**TASK TO CARRY OUT:** Which lines in the data contain the word "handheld"? Please copy each of them.

Extracted records
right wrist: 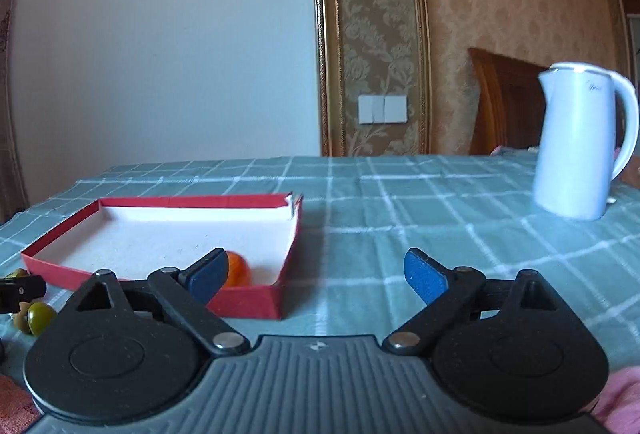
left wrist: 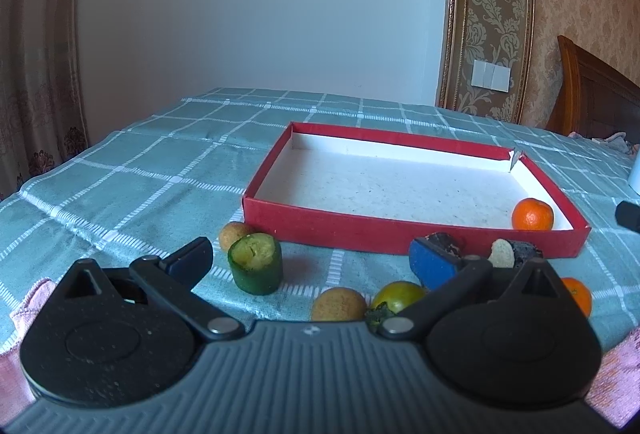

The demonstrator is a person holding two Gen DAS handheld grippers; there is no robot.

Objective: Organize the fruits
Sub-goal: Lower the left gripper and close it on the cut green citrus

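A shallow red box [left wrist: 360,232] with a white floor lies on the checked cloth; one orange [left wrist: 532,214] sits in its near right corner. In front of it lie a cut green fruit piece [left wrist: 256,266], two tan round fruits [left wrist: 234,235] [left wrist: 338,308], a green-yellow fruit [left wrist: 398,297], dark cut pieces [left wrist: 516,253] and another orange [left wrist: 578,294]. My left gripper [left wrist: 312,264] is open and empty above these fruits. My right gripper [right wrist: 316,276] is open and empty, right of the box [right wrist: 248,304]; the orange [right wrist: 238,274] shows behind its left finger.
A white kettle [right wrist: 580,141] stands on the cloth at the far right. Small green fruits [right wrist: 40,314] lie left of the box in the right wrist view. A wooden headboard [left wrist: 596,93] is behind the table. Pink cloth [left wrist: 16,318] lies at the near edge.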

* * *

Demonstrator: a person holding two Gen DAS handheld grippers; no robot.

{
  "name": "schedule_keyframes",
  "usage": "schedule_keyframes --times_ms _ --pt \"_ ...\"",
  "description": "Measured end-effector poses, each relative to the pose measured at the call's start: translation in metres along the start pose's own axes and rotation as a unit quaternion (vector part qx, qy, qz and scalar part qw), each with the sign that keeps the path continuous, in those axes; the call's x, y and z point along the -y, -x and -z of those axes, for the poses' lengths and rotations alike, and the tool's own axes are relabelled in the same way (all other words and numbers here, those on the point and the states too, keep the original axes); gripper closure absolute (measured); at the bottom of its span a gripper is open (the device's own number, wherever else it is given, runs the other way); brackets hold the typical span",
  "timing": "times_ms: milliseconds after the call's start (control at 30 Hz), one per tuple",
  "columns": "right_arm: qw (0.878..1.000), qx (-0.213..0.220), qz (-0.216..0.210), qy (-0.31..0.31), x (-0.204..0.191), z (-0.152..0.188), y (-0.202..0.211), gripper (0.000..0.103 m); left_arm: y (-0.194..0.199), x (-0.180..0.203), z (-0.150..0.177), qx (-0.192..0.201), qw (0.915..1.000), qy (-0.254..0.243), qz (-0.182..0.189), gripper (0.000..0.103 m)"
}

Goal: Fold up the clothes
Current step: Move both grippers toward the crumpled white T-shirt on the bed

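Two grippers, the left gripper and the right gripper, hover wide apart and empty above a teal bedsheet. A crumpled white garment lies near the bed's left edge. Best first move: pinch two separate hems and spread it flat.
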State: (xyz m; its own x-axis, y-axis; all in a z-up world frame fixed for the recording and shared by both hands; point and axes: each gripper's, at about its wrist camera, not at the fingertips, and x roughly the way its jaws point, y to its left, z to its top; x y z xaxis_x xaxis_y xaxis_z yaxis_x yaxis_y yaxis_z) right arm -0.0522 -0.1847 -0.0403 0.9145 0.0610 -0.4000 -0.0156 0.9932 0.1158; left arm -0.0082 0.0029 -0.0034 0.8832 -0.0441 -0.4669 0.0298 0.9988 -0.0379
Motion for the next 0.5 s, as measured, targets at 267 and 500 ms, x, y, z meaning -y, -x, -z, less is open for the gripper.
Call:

**EXERCISE SOLUTION:**
The demonstrator is a person holding two Gen DAS handheld grippers; there is no robot.
Demonstrator: a person holding two Gen DAS handheld grippers; no robot.

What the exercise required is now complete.